Corporation tax self-assessment and due dates for paying CT, including instalments are in Unit
10
Long periods of account are covered in Unit 14
THE SCOPE OF CORPORATION TAX
UK resident companies taxable on world-wide profits
Non-resident companies taxable on UK-source profits
Chargeable profits = Income + Gains – Qualifying charitable donations
INFLUENCE OF ACCOUNTING PRINCIPLES ON PCTCT
Taxable profits are based on accounting profits drawn up under GAAP
- unless there is a statutory rule which requires departure from accounting treatment
TRADING PROFITS
Rules very similar to sole traders.
But there is no ‘private use’ adjustment
Consider whether salaries paid to employees and directors reasonable
No ‘drawings’
TAXABLE PROFITS
In principle, the profits shown in financial statements prepared under generally accepted
accounting principles are taken as the taxable trading profits
In other words, tax works on the ‘accruals’ basis
However, there are a number of exceptions:
Some types of expenses in the accounts are not allowed for tax purposes
Some types of expenses are allowed only on a ‘cash’ basis rather than an ‘accruals.’

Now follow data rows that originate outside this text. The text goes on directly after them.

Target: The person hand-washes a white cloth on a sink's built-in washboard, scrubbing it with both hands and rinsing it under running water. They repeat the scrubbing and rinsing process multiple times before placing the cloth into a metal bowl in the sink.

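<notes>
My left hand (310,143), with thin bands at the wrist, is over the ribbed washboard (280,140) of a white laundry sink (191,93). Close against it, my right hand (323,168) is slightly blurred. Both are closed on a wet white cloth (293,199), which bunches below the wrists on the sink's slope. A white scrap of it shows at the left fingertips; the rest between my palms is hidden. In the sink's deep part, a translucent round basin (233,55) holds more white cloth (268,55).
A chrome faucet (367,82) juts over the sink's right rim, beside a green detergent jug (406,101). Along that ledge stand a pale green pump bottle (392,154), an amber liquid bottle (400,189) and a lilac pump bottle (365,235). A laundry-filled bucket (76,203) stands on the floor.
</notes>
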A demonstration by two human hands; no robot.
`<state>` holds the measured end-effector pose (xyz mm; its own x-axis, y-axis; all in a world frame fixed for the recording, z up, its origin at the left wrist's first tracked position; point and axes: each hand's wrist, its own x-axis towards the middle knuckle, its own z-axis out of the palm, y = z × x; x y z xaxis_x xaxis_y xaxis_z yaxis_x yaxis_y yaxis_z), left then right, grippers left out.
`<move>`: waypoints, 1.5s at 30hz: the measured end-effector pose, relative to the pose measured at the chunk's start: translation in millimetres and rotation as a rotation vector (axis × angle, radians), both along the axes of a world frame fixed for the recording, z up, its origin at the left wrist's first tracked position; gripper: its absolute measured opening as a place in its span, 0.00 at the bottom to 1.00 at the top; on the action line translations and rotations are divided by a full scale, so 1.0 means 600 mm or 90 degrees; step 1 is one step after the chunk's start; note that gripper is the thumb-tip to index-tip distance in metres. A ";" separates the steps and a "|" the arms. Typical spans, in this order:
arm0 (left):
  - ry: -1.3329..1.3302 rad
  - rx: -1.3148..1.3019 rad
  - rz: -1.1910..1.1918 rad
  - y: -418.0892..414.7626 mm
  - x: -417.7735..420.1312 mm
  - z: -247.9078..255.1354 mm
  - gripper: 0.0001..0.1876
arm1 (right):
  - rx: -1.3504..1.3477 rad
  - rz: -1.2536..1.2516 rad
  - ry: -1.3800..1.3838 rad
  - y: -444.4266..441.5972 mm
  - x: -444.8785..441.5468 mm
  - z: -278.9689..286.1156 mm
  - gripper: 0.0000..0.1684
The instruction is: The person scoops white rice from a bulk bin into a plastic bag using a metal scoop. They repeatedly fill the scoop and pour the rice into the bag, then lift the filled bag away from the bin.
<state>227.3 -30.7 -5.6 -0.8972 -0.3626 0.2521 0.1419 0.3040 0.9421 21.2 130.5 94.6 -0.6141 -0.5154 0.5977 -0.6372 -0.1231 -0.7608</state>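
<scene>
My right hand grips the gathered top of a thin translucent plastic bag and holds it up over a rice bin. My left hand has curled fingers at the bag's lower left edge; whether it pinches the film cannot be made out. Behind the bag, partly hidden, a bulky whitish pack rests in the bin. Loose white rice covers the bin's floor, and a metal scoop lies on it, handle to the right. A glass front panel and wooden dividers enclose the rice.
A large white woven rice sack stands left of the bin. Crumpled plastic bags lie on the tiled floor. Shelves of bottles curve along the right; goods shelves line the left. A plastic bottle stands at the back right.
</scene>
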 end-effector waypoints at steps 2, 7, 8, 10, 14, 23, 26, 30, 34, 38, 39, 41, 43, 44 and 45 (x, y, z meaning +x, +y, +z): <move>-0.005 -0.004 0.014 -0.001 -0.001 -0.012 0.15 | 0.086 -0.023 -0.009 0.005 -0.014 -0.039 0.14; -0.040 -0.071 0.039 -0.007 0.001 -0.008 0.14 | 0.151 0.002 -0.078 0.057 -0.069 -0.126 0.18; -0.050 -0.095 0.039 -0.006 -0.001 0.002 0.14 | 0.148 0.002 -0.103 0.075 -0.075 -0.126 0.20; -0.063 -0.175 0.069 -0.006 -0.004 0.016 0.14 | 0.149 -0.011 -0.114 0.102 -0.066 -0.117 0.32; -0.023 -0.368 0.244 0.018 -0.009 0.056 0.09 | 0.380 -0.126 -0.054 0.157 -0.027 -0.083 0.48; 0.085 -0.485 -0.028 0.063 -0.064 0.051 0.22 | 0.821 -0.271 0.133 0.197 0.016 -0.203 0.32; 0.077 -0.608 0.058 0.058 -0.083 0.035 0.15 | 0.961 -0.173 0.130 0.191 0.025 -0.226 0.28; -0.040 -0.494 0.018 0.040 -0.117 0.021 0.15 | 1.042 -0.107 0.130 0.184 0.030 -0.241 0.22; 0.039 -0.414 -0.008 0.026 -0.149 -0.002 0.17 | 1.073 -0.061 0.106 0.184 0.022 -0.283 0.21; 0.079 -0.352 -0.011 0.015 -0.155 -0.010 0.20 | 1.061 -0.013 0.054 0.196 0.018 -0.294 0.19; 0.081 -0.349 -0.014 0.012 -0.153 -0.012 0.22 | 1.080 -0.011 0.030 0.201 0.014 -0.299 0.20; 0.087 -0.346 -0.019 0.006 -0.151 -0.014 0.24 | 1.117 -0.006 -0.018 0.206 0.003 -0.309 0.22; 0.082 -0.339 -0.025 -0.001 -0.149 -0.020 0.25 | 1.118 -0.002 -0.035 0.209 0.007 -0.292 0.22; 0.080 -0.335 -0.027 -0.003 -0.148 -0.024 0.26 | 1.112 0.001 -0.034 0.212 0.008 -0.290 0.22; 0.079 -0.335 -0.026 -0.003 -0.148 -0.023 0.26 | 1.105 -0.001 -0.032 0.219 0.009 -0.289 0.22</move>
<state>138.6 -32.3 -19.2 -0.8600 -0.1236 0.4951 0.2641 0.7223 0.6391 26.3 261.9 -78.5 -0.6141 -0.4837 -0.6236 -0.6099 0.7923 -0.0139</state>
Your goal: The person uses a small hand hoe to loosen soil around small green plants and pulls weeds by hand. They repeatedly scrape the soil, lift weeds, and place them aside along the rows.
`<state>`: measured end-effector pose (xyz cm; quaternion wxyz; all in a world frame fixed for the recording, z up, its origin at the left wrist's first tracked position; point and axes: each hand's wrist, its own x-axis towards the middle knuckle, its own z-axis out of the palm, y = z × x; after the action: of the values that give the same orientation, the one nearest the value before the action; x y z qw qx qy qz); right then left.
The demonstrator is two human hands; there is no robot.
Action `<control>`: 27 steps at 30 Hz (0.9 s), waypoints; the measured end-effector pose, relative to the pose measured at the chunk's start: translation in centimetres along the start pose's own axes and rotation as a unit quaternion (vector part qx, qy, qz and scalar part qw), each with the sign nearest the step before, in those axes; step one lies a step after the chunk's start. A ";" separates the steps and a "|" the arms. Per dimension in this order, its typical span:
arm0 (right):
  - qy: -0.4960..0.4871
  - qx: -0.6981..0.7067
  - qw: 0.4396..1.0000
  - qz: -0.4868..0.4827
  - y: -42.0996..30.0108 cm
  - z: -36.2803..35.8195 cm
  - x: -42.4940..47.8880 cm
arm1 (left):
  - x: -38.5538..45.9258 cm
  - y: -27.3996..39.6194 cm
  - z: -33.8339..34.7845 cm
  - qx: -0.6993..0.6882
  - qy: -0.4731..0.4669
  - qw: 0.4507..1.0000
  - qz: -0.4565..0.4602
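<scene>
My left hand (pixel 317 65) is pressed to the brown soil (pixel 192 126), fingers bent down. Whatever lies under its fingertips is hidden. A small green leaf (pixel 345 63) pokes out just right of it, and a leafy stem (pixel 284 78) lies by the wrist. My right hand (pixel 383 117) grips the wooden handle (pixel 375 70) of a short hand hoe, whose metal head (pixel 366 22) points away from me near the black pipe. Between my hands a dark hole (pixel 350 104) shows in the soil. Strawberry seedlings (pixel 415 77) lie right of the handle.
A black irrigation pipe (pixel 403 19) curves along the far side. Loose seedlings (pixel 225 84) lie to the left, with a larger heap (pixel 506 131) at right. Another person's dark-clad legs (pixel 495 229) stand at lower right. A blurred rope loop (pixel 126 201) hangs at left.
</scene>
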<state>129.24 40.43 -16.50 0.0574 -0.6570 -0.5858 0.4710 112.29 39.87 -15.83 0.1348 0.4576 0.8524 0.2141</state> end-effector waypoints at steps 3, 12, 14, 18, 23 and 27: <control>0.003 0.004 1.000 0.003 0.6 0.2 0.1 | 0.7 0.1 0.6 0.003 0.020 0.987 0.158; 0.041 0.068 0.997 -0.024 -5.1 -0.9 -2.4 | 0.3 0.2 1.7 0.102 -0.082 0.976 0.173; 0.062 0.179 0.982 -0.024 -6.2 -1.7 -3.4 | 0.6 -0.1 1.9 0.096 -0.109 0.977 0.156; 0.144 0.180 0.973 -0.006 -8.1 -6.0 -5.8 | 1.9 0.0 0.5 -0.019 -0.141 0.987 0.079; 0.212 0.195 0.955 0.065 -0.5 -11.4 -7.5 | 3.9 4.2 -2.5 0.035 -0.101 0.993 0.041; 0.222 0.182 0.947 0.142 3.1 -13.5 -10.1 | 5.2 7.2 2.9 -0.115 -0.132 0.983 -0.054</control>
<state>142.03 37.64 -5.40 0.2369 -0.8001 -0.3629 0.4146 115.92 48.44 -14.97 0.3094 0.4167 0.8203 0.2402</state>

Some types of income in the accounts are not taxed as trading profits
, PROPERTY PROFITS
Similar rules to individuals
No Rent-a-room relief
Interest expense does not qualify as an allowable expense – see later
DIVIDENDS
All dividends received (UK and foreign source) are exempt from CT
Subtract in computing adjusted trading profits
That’s it …. Nothing more to do!
INTEREST INCOME
Accruals basis
Subtract the amount credited to SPL
Put it back as a ‘credit on non-trading loan relationships’
CHARGEABLE GAINS
Subtract the gain recorded in the SPL
Put back the gain computed in accordance with tax principles:
Reduce gain by indexation allowance
Set off against any capital losses of the period or capital losses brought forward
No annual exemption
CAPITAL ALLOWANCES
Computation similar to self-employed individual
In addition companies are entitled to a ‘super-deduction’ of 130% for some assets and a first
year allowance at 50% for some assets that would normally enter the 6% special rate pool.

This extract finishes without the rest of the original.